Speaker: Gina Beim, P.E., Senior Consulting Engineer with Pile Dynamics Inc./GRL Engineers

PRESENTATION SUMMARY

To a room of about 45, Gina Beim, P.E. (Licensed in the State of Ohio), who holds a BS in Civil Engineering from the Pontifical Catholic University of Rio de Janeiro, in Brazil, an MS in Engineering from Case Western Reserve University, in Cleveland, and an MBA, also from Case, gave a presentation entitled, "Instrumentation for Driven and Auger Cast in Place Piles."

Ms. Beim began with a discussion of the analysis of driven piles, introducing the "Case Method", developed at the Case Institute of Technology during the late 1960s, and used for analyzing piles in real-time during driving. The Case Method employs the fundamentals of the one-dimensional wave propagation for impact driven piles. In this method, the pile is monitored on a per blow basis using a computer attached to strain transducer and accelerometer sensors bolted two to three diameters below the pile head. Output data includes pile stresses, pile integrity (i.e., crack existence), hammer performance and soil resistance. The soil resistance can be broken down to static and dynamic components by assuming a damping factor. Given the soil profile from the geotechnical report, typical damping factors used vary from 0.3 - 0.4 for gravel to 0.8 - 0.9 for clay.

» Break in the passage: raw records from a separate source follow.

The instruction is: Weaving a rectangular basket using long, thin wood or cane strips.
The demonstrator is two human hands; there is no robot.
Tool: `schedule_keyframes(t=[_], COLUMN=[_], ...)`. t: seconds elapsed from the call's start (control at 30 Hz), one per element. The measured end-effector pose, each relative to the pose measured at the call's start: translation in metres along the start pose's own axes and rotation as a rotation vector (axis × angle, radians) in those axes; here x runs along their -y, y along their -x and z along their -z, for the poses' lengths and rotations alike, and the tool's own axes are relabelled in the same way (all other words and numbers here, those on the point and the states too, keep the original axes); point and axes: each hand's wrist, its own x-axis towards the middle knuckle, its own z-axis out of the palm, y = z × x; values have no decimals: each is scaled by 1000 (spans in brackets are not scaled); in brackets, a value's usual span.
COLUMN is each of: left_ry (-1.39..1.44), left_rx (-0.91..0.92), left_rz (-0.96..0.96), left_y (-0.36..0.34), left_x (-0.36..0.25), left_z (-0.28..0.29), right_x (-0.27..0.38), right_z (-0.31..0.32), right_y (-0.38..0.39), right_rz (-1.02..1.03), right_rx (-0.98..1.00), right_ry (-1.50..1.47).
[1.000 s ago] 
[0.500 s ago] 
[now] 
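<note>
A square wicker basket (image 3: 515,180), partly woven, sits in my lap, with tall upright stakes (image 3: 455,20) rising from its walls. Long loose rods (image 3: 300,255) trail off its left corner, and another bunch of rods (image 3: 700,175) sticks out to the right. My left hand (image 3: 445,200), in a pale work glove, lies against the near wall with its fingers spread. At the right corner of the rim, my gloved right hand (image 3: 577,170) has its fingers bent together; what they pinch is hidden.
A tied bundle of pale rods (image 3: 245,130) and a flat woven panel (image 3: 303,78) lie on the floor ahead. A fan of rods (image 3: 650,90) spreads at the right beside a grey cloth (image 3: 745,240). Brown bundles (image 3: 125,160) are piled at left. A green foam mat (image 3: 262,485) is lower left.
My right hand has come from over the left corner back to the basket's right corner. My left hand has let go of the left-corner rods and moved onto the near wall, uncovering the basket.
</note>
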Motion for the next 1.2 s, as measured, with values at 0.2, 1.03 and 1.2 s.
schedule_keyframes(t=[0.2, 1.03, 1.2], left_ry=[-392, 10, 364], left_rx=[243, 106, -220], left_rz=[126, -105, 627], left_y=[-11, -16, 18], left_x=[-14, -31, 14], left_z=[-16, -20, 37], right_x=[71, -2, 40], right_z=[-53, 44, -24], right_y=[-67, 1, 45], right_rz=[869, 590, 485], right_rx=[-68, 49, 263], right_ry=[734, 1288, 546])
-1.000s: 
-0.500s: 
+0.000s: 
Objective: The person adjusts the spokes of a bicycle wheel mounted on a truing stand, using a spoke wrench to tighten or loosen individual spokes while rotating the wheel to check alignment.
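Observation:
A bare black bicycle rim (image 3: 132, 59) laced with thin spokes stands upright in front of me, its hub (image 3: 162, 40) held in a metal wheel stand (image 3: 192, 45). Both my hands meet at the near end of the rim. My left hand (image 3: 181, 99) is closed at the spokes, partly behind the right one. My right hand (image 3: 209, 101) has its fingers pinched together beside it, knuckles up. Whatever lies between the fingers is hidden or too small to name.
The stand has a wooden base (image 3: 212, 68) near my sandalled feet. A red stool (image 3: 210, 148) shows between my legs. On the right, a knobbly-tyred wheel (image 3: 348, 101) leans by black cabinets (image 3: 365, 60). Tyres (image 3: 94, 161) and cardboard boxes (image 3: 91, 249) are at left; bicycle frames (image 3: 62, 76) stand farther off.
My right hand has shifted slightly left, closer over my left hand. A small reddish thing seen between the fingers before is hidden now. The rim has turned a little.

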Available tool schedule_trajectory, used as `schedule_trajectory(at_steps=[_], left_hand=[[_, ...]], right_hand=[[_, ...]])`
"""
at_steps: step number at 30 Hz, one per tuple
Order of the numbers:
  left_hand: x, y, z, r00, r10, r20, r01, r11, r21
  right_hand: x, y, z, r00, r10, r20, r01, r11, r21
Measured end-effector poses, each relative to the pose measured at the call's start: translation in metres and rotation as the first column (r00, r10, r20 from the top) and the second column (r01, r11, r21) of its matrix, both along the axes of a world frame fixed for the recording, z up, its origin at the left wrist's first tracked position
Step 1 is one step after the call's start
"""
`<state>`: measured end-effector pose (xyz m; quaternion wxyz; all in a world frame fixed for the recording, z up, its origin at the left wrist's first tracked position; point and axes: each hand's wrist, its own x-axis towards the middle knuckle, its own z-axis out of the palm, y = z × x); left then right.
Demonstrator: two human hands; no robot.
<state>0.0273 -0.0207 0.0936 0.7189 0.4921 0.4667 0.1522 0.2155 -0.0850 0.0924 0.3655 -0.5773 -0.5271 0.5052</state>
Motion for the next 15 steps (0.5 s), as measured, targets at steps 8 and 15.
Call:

Ms. Beim then discussed analysis of Auger Cast In Place (AGIP) piles. During AGIP construction, typical monitoring gives output on torque, penetration, and grout volume. After the grout sets, a special drop-weight apparatus can be used to test the AGIP integrity where the weight of drop weight is as little as one percent of the pile resistance. She said this type of monitoring was relatively new and she referred to research in this area by the late Dr. Mike O'Neill of University of Houston (See Dr. O'Neill's FPA Presentation summary on this subject July 2002)

Ms. Beim said it was also possible to to test ACIP pile integrity using a low-strain method consisting of installing an accelerometer at the pilehead and then hitting the pilehead with a hand-held hammer. This inexpensive method allows testing for an early reflection that is due to a discontinuity in the placed grout. She said more data could be attained on larger ACIP piles using cross hole sonic testing. This is done by installing open vertical tubes at say 90 degree spacing in the wet grout and then using sonic techniques at various penetrations to check for grout discontinuities along the pile.